July 15th, 2014 by dave dorsey
Cozy/Rainy Day, Davis Cone, acrylic on canvas
July 13th, 2014 by dave dorsey
Saint Bill
Submissions until July 21 for the all-Bill Murray exhibition at Public Works in San Francisco. It could be so much better than much of what appears here. Opens Aug. 8.
July 10th, 2014 by dave dorsey
From Esquire:
SS: It’s at the center of everything, this idea of narrative and stories. So I am always thinking about it: Is there another way to do it? That’s why I was so fascinated and obsessed with the cave paintings in France. I’m like, “Fuck, there it is. The first stories.” I draw a little bit and was like, “Somebody practiced those.” 30,000 years ago you have your forehead out to here, you don’t just pick up a piece of charcoal and do that. That was something that struck me as “Where’s the practice board?” The other thing that I’m interested in, which is tangential, but not unrelated… All art to me is about problem solving. So I’m obsessed with problem solving. Somewhere someone discovered something or somebody was tasked to figure something out and they did. What did they figure out and how? One of the things that I believe is true is the art model of problem solving is incredibly efficient because ideology has no place there. There’s only the thing and what the thing needs to be. When I look around the world and think why is everything working or not working, it’s because it’s entrenched ideology. You can’t solve a problem if you’re sitting down with people who say, “All these ideas are off the table because of what I believe.”

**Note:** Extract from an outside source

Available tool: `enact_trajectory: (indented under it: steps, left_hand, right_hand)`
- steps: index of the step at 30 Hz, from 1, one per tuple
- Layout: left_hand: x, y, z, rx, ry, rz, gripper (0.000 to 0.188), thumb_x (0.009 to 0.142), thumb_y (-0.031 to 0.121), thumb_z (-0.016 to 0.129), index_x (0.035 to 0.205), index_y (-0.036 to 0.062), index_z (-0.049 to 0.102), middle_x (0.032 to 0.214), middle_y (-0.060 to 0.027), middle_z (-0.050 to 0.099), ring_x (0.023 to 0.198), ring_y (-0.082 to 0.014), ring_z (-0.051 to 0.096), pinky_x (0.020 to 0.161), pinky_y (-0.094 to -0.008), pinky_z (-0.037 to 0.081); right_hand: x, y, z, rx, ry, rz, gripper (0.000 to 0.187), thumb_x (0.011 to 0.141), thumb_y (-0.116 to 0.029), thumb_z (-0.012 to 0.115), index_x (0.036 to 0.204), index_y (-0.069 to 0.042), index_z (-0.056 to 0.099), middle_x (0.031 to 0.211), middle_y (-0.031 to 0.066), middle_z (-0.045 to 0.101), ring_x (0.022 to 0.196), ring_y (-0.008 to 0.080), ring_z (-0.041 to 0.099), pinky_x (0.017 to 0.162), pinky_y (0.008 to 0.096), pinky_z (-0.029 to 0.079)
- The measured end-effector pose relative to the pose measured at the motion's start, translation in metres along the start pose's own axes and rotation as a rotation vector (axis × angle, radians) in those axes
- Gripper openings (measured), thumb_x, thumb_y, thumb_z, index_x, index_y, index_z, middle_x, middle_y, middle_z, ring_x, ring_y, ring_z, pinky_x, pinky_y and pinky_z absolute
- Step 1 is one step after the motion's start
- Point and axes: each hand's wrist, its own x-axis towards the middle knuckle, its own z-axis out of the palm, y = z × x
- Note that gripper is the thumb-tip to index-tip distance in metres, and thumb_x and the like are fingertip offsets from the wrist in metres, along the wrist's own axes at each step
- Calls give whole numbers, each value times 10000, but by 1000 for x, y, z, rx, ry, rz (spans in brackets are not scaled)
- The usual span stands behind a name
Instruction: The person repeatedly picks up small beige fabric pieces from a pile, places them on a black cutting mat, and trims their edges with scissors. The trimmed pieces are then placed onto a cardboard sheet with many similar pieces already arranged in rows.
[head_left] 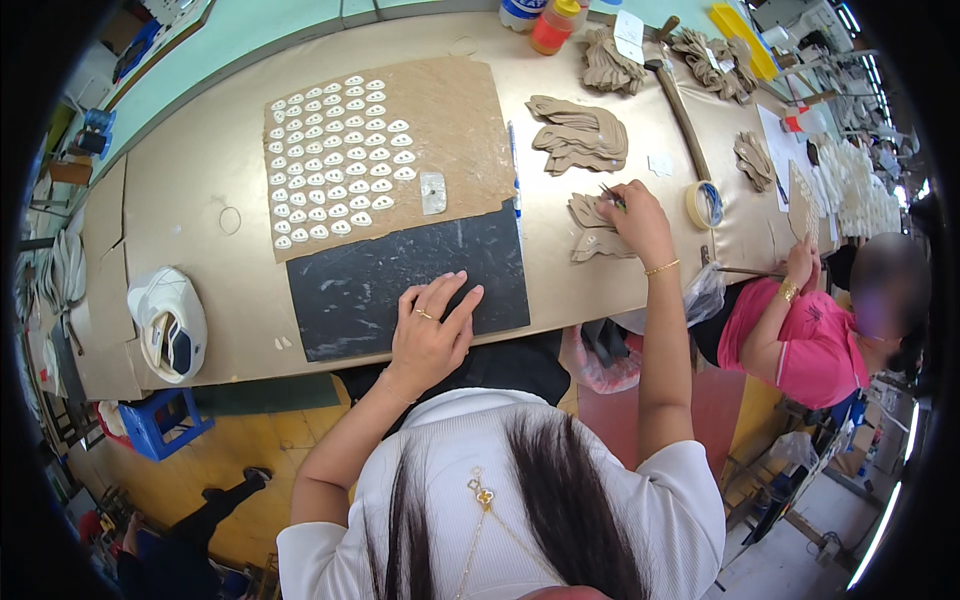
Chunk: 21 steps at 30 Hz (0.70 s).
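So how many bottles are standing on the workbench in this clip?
2, both at the table's far edge: an orange bottle with a yellow cap and, just left of it, a white bottle cut off by the frame. More could be hidden beyond the picture's rim.

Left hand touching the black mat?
Touching. Head view shows the left hand lying flat on the black mat, fingers spread on its near edge, no gap.

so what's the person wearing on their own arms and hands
Both arms are bare below short white ribbed sleeves. The left hand has a thin gold ring on one of its fingers. The right hand has a slim gold bracelet at the wrist. No gloves or watch show.
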Motion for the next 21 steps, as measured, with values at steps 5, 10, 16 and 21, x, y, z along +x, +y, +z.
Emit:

July 1st, 2014 by dave dorsey
Matthew Barney
I saw all of The Cremaster Cycle at the Guggenheim when the show was up . . . God, was it that long ago? My response was something like Bill Murray’s in Tootsie while he was watching the soap opera: “That is one nutty hospital.” My only reservation by the end of the five feature-length films was that I still didn’t know what the eye at the top of the pyramid on the back of a dollar bill is looking at, though I admired Barney’s attempt to cover just about everything else in human life. The rest of the exhibition taught me what the word vitrine means though I’ll probably never have a chance to use that word after this post. So far I’ve taken a pass on “River of Fundament,” a title that makes me smile, as I’m sure it’s meant to, though I really did admire Barney’s filthy Irish energy the first time around. Plus, like me, he grew up in Idaho, so I have to root for him. But being on Barney’s side is like putting money on the New England Patriots, isn’t it? (Go Bills!) This amused me:
“We hear about Matthew Barney’s six-hour film of Norman Mailer’s seven-hundred-page Ancient Evenings, an unwatchable adapation of an unreadable book, and we think, Hey that might be great! It’s the American way.”
—Adam Gopnik, “Go Giants”, The New Yorker, April 21, 20145
(I’m off to attend my son’s wedding in Mexico for the rest of the week, if we can trust United to get us there. We missed our originating flight this morning, which is why I was catching up on Gopnik.)